PROBLEM STATEMENT — Copy the data precisely, keeping every character.

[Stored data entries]
= = = = = = =

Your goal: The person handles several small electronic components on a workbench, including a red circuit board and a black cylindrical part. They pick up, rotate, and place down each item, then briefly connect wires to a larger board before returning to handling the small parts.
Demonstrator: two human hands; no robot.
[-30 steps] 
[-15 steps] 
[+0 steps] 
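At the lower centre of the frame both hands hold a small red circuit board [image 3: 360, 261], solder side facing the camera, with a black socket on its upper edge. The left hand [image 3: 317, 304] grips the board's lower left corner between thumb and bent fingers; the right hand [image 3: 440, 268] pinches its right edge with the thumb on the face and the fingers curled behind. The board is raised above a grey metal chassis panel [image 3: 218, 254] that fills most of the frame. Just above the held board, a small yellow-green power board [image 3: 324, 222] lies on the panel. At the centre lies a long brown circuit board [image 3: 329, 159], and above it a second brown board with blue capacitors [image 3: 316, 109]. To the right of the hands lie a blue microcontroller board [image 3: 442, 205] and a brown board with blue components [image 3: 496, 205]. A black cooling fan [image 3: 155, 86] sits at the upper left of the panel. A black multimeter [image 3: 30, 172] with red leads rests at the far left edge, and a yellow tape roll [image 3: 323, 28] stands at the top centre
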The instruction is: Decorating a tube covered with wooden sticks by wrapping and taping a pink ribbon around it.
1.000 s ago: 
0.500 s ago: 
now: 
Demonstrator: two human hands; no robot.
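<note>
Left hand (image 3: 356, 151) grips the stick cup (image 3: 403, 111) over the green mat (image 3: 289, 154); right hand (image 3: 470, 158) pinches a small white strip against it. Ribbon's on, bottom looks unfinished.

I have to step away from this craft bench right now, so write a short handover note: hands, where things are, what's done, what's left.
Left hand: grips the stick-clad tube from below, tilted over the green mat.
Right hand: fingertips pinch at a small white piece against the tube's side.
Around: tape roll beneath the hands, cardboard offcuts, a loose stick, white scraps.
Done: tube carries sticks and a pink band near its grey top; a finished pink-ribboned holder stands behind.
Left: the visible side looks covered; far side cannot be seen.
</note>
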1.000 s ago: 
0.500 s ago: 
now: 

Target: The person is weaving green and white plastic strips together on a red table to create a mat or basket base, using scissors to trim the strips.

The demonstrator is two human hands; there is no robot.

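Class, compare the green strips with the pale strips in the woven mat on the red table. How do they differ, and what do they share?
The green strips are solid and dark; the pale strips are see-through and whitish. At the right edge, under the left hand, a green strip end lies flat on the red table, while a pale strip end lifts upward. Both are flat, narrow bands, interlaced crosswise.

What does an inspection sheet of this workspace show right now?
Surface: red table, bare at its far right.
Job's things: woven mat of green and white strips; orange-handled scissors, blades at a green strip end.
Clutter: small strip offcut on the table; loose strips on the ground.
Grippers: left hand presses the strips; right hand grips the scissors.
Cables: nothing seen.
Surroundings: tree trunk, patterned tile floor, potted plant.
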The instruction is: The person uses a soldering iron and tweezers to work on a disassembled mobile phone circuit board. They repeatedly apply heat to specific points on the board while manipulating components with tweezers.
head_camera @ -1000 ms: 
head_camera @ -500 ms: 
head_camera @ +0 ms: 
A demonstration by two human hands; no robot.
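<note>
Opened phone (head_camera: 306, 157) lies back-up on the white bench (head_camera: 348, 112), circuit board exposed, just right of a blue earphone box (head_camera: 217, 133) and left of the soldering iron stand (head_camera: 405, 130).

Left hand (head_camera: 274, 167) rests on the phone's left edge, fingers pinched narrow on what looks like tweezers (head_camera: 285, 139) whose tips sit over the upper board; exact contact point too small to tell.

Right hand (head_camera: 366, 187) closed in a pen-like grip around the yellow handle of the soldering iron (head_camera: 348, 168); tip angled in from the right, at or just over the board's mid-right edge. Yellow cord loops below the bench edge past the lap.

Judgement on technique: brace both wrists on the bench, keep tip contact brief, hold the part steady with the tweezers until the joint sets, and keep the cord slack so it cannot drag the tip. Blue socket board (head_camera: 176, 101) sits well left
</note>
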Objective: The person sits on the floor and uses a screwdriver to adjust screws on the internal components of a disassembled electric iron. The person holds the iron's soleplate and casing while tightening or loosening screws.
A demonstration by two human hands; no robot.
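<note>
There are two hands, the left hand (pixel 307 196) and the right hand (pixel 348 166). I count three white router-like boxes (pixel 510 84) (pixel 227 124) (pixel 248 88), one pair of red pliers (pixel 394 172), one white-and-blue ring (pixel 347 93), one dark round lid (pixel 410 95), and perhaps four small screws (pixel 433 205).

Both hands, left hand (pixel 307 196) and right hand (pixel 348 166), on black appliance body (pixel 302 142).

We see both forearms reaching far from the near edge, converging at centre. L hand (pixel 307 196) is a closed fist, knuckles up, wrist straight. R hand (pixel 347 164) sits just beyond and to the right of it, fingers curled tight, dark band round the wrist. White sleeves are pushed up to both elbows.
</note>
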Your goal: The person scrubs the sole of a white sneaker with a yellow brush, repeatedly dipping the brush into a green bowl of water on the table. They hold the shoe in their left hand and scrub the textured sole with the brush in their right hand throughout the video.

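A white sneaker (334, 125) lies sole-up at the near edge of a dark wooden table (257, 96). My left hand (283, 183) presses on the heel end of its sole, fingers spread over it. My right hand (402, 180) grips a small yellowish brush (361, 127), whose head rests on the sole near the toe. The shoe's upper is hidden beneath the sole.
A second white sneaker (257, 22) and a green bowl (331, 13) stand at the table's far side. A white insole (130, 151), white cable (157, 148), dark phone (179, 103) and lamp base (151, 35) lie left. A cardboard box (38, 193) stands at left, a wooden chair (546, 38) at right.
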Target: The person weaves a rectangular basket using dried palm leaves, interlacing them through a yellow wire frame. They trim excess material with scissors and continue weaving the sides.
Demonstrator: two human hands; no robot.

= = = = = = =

ANSWER FOR THE TASK —
Your goal: The person handles several small electronic components on a workbench, including a red circuit board and a black cylindrical part. They pick up, rotate, and place down each item, then briefly connect wires to a larger board before returning to handling the small parts.
Demonstrator: two human hands; no robot.
[-30 steps] 
[-15 steps] 
[+0 steps] 
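At the lower centre of the frame both hands hold a small red circuit board [image 3: 360, 261], solder side facing the camera, with a black socket on its upper edge. The left hand [image 3: 317, 304] grips the board's lower left corner between thumb and bent fingers; the right hand [image 3: 440, 268] pinches its right edge with the thumb on the face and the fingers curled behind. The board is raised above a grey metal chassis panel [image 3: 218, 254] that fills most of the frame. Just above the held board, a small yellow-green power board [image 3: 324, 222] lies on the panel. At the centre lies a long brown circuit board [image 3: 329, 159], and above it a second brown board with blue capacitors [image 3: 316, 109]. To the right of the hands lie a blue microcontroller board [image 3: 442, 205] and a brown board with blue components [image 3: 496, 205]. A black cooling fan [image 3: 155, 86] sits at the upper left of the panel. A black multimeter [image 3: 30, 172] with red leads rests at the far left edge, and a yellow tape roll [image 3: 323, 28] stands at the top centre
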The instruction is: Decorating a tube covered with wooden sticks by wrapping and taping a pink ribbon around it.
1.000 s ago: 
0.500 s ago: 
now: 
Demonstrator: two human hands; no robot.
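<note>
Left hand (image 3: 356, 151) grips the stick cup (image 3: 403, 111) over the green mat (image 3: 289, 154); right hand (image 3: 470, 158) pinches a small white strip against it. Ribbon's on, bottom looks unfinished.

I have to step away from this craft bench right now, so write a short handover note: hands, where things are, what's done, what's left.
Left hand: grips the stick-clad tube from below, tilted over the green mat.
Right hand: fingertips pinch at a small white piece against the tube's side.
Around: tape roll beneath the hands, cardboard offcuts, a loose stick, white scraps.
Done: tube carries sticks and a pink band near its grey top; a finished pink-ribboned holder stands behind.
Left: the visible side looks covered; far side cannot be seen.
</note>
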1.000 s ago: 
0.500 s ago: 
now: 

Target: The person is weaving green and white plastic strips together on a red table to create a mat or basket base, using scissors to trim the strips.

The demonstrator is two human hands; there is no robot.

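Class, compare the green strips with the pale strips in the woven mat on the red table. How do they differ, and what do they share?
The green strips are solid and dark; the pale strips are see-through and whitish. At the right edge, under the left hand, a green strip end lies flat on the red table, while a pale strip end lifts upward. Both are flat, narrow bands, interlaced crosswise.

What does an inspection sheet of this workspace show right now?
Surface: red table, bare at its far right.
Job's things: woven mat of green and white strips; orange-handled scissors, blades at a green strip end.
Clutter: small strip offcut on the table; loose strips on the ground.
Grippers: left hand presses the strips; right hand grips the scissors.
Cables: nothing seen.
Surroundings: tree trunk, patterned tile floor, potted plant.
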The instruction is: The person uses a soldering iron and tweezers to work on a disassembled mobile phone circuit board. They repeatedly apply heat to specific points on the board while manipulating components with tweezers.
head_camera @ -1000 ms: 
head_camera @ -500 ms: 
head_camera @ +0 ms: 
A demonstration by two human hands; no robot.
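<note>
Opened phone (head_camera: 306, 157) lies back-up on the white bench (head_camera: 348, 112), circuit board exposed, just right of a blue earphone box (head_camera: 217, 133) and left of the soldering iron stand (head_camera: 405, 130).

Left hand (head_camera: 274, 167) rests on the phone's left edge, fingers pinched narrow on what looks like tweezers (head_camera: 285, 139) whose tips sit over the upper board; exact contact point too small to tell.

Right hand (head_camera: 366, 187) closed in a pen-like grip around the yellow handle of the soldering iron (head_camera: 348, 168); tip angled in from the right, at or just over the board's mid-right edge. Yellow cord loops below the bench edge past the lap.

Judgement on technique: brace both wrists on the bench, keep tip contact brief, hold the part steady with the tweezers until the joint sets, and keep the cord slack so it cannot drag the tip. Blue socket board (head_camera: 176, 101) sits well left
</note>
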Objective: The person sits on the floor and uses a screwdriver to adjust screws on the internal components of a disassembled electric iron. The person holds the iron's soleplate and casing while tightening or loosening screws.
A demonstration by two human hands; no robot.
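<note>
There are two hands, the left hand (pixel 307 196) and the right hand (pixel 348 166). I count three white router-like boxes (pixel 510 84) (pixel 227 124) (pixel 248 88), one pair of red pliers (pixel 394 172), one white-and-blue ring (pixel 347 93), one dark round lid (pixel 410 95), and perhaps four small screws (pixel 433 205).

Both hands, left hand (pixel 307 196) and right hand (pixel 348 166), on black appliance body (pixel 302 142).

We see both forearms reaching far from the near edge, converging at centre. L hand (pixel 307 196) is a closed fist, knuckles up, wrist straight. R hand (pixel 347 164) sits just beyond and to the right of it, fingers curled tight, dark band round the wrist. White sleeves are pushed up to both elbows.
</note>
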Your goal: The person scrubs the sole of a white sneaker with a yellow brush, repeatedly dipping the brush into a green bowl of water on the table. They hold the shoe in their left hand and scrub the textured sole with the brush in their right hand throughout the video.

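A white sneaker (334, 125) lies sole-up at the near edge of a dark wooden table (257, 96). My left hand (283, 183) presses on the heel end of its sole, fingers spread over it. My right hand (402, 180) grips a small yellowish brush (361, 127), whose head rests on the sole near the toe. The shoe's upper is hidden beneath the sole.
A second white sneaker (257, 22) and a green bowl (331, 13) stand at the table's far side. A white insole (130, 151), white cable (157, 148), dark phone (179, 103) and lamp base (151, 35) lie left. A cardboard box (38, 193) stands at left, a wooden chair (546, 38) at right.
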Target: The person weaves a rectangular basket using dried palm leaves, interlacing them through a yellow wire frame. They trim excess material with scissors and continue weaving the sides.
Demonstrator: two human hands; no robot.

There is nothing further to this answer.